**Requirement**
Below are some records; copy each line in them that contains "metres".

[Dataset entries]
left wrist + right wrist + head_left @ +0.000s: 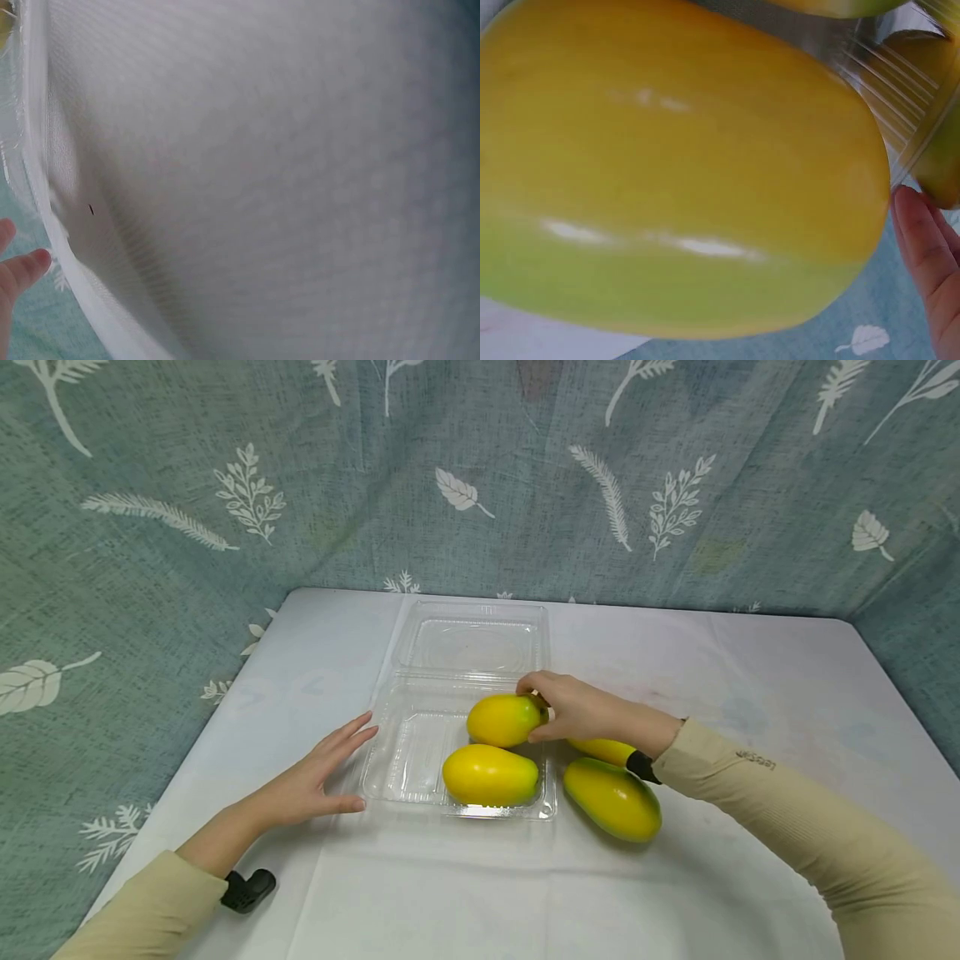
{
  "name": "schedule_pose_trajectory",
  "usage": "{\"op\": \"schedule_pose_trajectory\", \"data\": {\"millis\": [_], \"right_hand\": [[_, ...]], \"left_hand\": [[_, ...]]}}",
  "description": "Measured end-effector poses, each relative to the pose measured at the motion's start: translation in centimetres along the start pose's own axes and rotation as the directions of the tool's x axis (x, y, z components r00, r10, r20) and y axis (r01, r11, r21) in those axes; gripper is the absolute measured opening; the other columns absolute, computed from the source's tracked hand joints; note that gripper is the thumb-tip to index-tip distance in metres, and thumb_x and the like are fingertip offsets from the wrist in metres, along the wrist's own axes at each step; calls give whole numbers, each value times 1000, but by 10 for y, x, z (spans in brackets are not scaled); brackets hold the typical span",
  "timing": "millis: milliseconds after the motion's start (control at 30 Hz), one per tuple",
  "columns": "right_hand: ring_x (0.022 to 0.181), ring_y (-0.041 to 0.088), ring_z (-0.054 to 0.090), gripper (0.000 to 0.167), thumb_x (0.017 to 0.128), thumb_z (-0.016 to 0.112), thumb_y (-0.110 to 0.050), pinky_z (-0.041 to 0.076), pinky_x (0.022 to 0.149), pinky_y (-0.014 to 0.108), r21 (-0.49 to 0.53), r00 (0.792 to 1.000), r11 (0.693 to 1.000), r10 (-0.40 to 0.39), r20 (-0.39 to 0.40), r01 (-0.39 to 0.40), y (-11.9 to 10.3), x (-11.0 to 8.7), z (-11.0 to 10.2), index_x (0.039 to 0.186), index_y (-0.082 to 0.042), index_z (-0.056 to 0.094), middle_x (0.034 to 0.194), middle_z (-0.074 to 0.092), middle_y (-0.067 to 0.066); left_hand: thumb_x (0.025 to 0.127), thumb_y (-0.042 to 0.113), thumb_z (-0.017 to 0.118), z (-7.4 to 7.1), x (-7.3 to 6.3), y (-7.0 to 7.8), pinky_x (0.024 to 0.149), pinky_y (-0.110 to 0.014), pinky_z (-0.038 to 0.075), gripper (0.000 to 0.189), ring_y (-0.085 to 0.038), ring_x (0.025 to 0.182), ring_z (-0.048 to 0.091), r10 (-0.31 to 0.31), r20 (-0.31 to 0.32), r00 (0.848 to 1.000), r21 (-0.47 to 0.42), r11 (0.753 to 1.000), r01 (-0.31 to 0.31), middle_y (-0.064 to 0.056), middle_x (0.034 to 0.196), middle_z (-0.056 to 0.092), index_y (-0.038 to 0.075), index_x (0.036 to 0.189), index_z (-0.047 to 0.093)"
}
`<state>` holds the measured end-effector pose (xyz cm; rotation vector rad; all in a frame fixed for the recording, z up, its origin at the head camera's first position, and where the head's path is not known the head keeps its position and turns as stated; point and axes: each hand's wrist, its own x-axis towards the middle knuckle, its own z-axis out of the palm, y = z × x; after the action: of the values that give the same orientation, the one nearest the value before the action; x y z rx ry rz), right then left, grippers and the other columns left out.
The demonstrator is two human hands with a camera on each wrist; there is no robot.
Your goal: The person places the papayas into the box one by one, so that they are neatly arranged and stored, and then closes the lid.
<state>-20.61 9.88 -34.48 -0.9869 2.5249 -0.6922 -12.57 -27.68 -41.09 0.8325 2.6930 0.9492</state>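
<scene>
A clear plastic clamshell box (pixel 416 752) lies open, its lid (pixel 472 639) folded back away from me. My right hand (pixel 581 706) grips the green stem end of an oval yellow fruit (pixel 498 720), shaped like a mango or papaya, between thumb and fingers. That fruit is over the box's right half. A second yellow fruit (pixel 490 775) lies in the box, nearer to me. At the box's left edge, my left hand (pixel 303 781) has its fingers spread, with nothing in it. The left wrist view shows mostly white cloth and some fingertips (pixel 26 270).
Right of the box lies a yellow-green fruit (pixel 612 799). Behind it another fruit (pixel 603 750) is partly hidden by my right wrist. White cloth (pixel 450 885) covers the table. A leaf-patterned green-blue curtain (pixel 525 518) hangs along the back and sides.
</scene>
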Motion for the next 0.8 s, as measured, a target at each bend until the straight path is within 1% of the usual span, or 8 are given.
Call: {"op": "schedule_pose_trajectory", "data": {"millis": [167, 300, 433, 533, 667, 800], "right_hand": [[108, 26, 53, 61, 77, 74, -20, 46, 90, 38, 11, 1000, 1000, 9, -8, -9, 0, -6, -8, 127, -2, 44, 125, 52, 13], [112, 30, 51, 66, 78, 74, -19, 45, 92, 41, 28, 999, 999, 22, -24, -22, 2, -12, -19, 131, 0, 40, 132, 47, 17], [112, 31, 51, 66, 78, 73, -17, 45, 92, 43, 35, 998, 999, 28, -50, -27, 6, -20, -28, 132, 0, 39, 132, 46, 18], [111, 31, 52, 65, 79, 72, -17, 46, 90, 44, 21, 997, 999, 32, -69, -31, 10, -26, -33, 132, 0, 39, 131, 47, 18], [109, 32, 53, 63, 80, 71, -16, 47, 87, 44, 3, 995, 999, 48, -93, -48, 17, -35, -36, 132, -1, 40, 130, 48, 19], [109, 33, 53, 62, 79, 72, -16, 47, 87, 45, 11, 992, 997, 81, -100, -80, 24, -44, -37, 132, -2, 41, 129, 48, 19]], "left_hand": [[75, 27, 73, 0, 0, 2, 96, -64, 24, 86, -32, 138, 11, -2, -2, 1000, -2, 1000, 2, -4, 154, 8, 10, 145, 25], [75, 26, 74, 0, 0, 2, 96, -64, 24, 87, -31, 138, 10, 2, -2, 1000, -4, 1000, -2, -5, 154, 9, 9, 145, 25], [75, 26, 74, 0, 0, 2, 96, -64, 24, 87, -31, 138, 10, 3, -2, 1000, -4, 1000, -3, -5, 154, 8, 9, 145, 25], [75, 26, 74, 0, 0, 2, 96, -64, 24, 86, -31, 138, 10, 3, -3, 1000, -5, 1000, -3, -5, 154, 8, 9, 144, 25], [75, 25, 74, 0, 0, 2, 96, -64, 24, 87, -31, 138, 10, 2, -1, 1000, -5, 1000, -2, -4, 154, 8, 9, 145, 25], [75, 25, 74, 0, 0, 1, 96, -64, 24, 87, -31, 138, 10, -3, 1, 1000, -5, 1000, 3, -3, 154, 8, 11, 145, 24]]}}
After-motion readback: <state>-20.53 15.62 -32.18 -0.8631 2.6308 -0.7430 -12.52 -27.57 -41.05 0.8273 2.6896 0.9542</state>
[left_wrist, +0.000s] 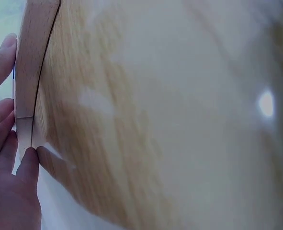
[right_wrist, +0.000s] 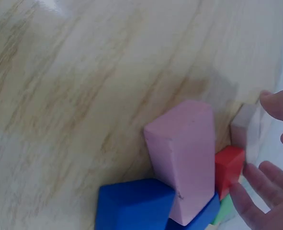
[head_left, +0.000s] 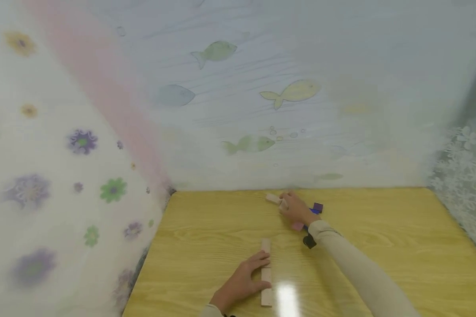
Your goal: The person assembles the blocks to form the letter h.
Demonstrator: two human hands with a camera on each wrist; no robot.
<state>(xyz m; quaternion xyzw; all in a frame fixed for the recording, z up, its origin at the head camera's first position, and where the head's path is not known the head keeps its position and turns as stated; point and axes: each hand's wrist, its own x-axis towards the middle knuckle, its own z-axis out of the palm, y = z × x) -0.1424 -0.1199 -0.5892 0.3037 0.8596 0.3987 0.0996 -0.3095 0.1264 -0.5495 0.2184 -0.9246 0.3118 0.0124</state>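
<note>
A row of plain wooden blocks (head_left: 266, 277) runs toward the near edge of the table, laid end to end. My left hand (head_left: 243, 275) rests along it, fingers spread over the far block and thumb on a nearer one. In the left wrist view the fingertips lie against the sides of the wooden blocks (left_wrist: 33, 62). Farther off, my right hand (head_left: 297, 209) pinches a small wooden block (right_wrist: 246, 127) between thumb and fingers. One finger is right by a red block (right_wrist: 227, 167). Another wooden block (head_left: 273, 199) lies just left of that hand.
Close to the right hand are a pink block (right_wrist: 184, 153), a blue block (right_wrist: 134, 206) and a partly hidden green block (right_wrist: 222, 211). A dark block (head_left: 318, 207) and a black piece (head_left: 310, 241) flank the right wrist. Painted walls (head_left: 301, 176) border the yellow table (head_left: 206, 220).
</note>
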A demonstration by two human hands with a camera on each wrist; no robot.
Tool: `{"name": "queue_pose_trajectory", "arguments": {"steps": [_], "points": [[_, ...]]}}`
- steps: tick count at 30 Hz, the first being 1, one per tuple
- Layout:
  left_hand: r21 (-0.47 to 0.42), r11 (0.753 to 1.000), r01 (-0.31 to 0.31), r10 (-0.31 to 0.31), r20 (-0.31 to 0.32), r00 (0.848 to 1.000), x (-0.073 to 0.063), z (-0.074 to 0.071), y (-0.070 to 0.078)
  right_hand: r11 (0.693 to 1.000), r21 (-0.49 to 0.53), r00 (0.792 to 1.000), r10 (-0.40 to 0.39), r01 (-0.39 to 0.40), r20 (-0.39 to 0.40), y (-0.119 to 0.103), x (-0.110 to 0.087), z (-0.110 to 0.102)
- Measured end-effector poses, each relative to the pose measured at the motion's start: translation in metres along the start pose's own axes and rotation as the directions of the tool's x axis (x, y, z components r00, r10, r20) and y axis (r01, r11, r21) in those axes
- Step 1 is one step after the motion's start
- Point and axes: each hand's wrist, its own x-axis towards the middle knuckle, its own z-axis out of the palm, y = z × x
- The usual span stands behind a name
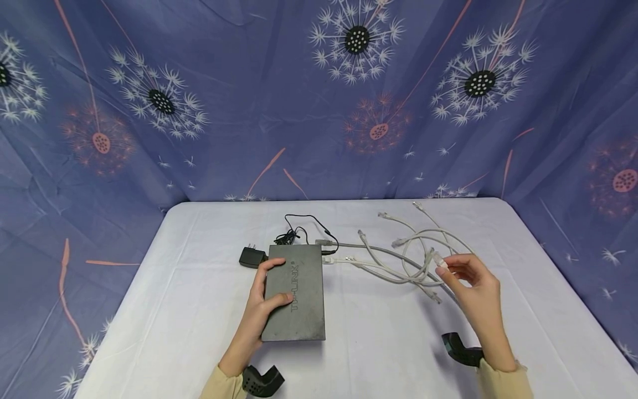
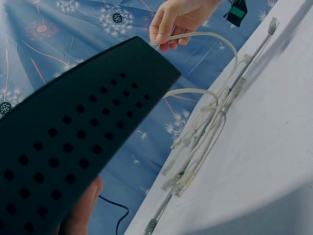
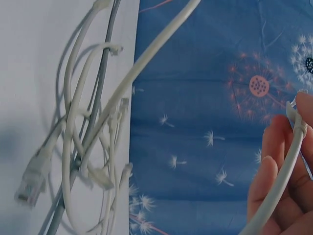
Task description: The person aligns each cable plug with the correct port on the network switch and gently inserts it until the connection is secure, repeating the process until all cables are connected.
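The right hand [image 1: 473,285] pinches a small clear-plastic plug [image 1: 438,259] on a pale, rubbery network cable between thumb and fingers, above the table's right half. The left hand [image 1: 256,310] grips a flat, dark-grey rectangular box [image 1: 309,282] marked TP-LINK by its left side, thumb on top. The box looks rigid, smooth and fairly light, best held by its edges; the cable should bend softly yet spring back, and the plug, probably brittle at its latch, is best taken by its body. Between and beyond the hands, a loose tangle of pale cables [image 1: 401,275] crosses a thicker grey cable [image 1: 386,250] and could snag. A black power adapter [image 1: 252,257] and thin black cord [image 1: 286,238] lie near the box's far end, on the white-covered table [image 1: 174,316].
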Motion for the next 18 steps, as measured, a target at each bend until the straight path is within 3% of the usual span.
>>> {"name": "queue_pose_trajectory", "arguments": {"steps": [11, 18], "points": [[0.006, 1.0, -0.006, 0.006, 0.002, 1.0, 0.0, 0.0, -0.001, 0.994, 0.103, 0.997, -0.03, 0.022, 0.076, -0.006, 0.0, 0.017], [0.007, 1.0, -0.003, 0.003, 0.003, 1.0, -0.001, 0.001, 0.0, 0.978, 0.206, 0.992, -0.003, -0.023, 0.123, -0.009, -0.001, 0.024]]}}
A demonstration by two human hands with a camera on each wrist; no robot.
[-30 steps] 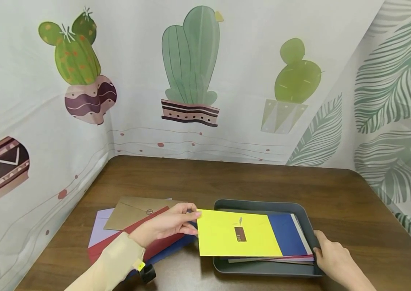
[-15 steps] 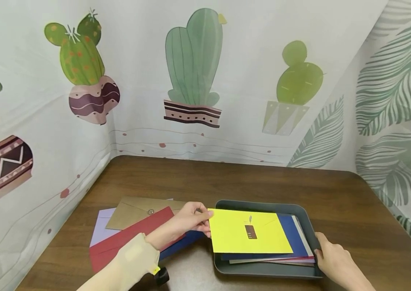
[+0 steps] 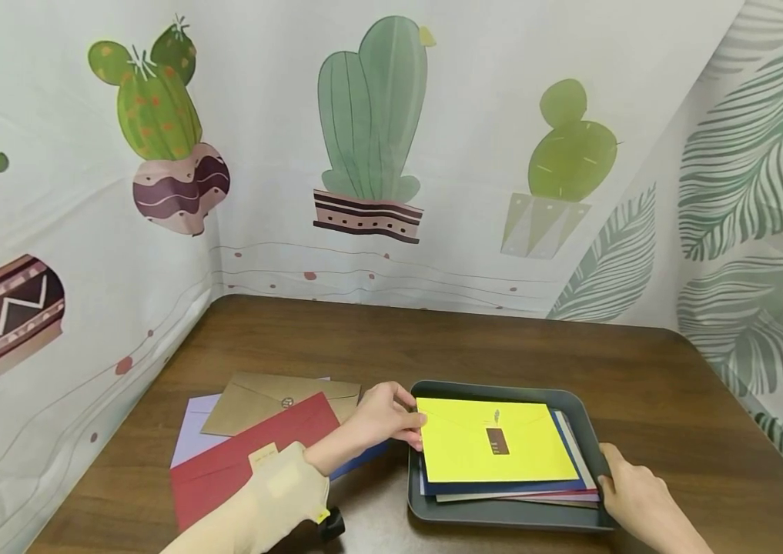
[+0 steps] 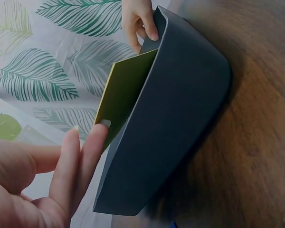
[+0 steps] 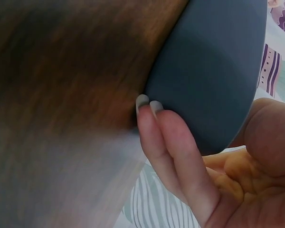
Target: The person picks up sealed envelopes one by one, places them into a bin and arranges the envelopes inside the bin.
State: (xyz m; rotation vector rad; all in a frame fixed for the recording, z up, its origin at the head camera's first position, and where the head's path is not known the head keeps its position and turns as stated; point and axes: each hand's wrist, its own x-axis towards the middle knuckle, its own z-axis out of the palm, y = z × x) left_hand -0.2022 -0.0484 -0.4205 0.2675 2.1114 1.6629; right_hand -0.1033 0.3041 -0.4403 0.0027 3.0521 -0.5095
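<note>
A bright yellow envelope (image 3: 460, 454) with a small brown label lies over the grey tray (image 3: 502, 517). My left hand (image 3: 386, 415) pinches its left edge between thumb and fingers. From the left wrist view, that edge of the envelope (image 4: 126, 92) slants up past the tray rim, with two fingertips at its underside. Beneath it in the tray, a dark blue envelope (image 3: 474, 488) and several paler ones show only along their edges. My right hand (image 3: 639, 488) grips the tray's right rim; the right wrist view shows two fingertips against the outer wall (image 5: 204, 71).
Left of the tray, a loose pile holds a red envelope (image 3: 225, 469), a brown envelope (image 3: 252, 404), a lilac envelope (image 3: 190, 427) and a blue one (image 3: 359, 458) partly under my left arm. A cactus-print cloth (image 3: 266, 192) hangs behind the wooden table (image 3: 391, 338).
My left hand has carried the yellow envelope rightward, and it now sits over the tray, covering most of the blue envelope. My right hand has stayed on the tray rim.
</note>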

**Response area**
  "description": "Measured end-effector poses, each relative to the pose measured at the motion's start: translation in centimetres along the start pose's own axes and rotation as the directions of the tool's x axis (x, y, z components r00, r10, r20) and y axis (r01, r11, r21) in those axes; gripper is the absolute measured opening; the other columns absolute, computed from the source's tracked hand joints; note that gripper is the thumb-tip to index-tip distance in metres, and thumb_x and the like are fingertip offsets from the wrist in metres, along the wrist's own axes at each step; calls give whole numbers, each value times 1000, but by 10 for y, x, z (spans in brackets are not scaled); brackets hold the typical span",
- Measured end-effector poses, each relative to the pose measured at the motion's start: translation in metres along the start pose's own axes and rotation as the directions of the tool's x axis (x, y, z components r00, r10, r20) and y axis (r01, r11, r21) in those axes

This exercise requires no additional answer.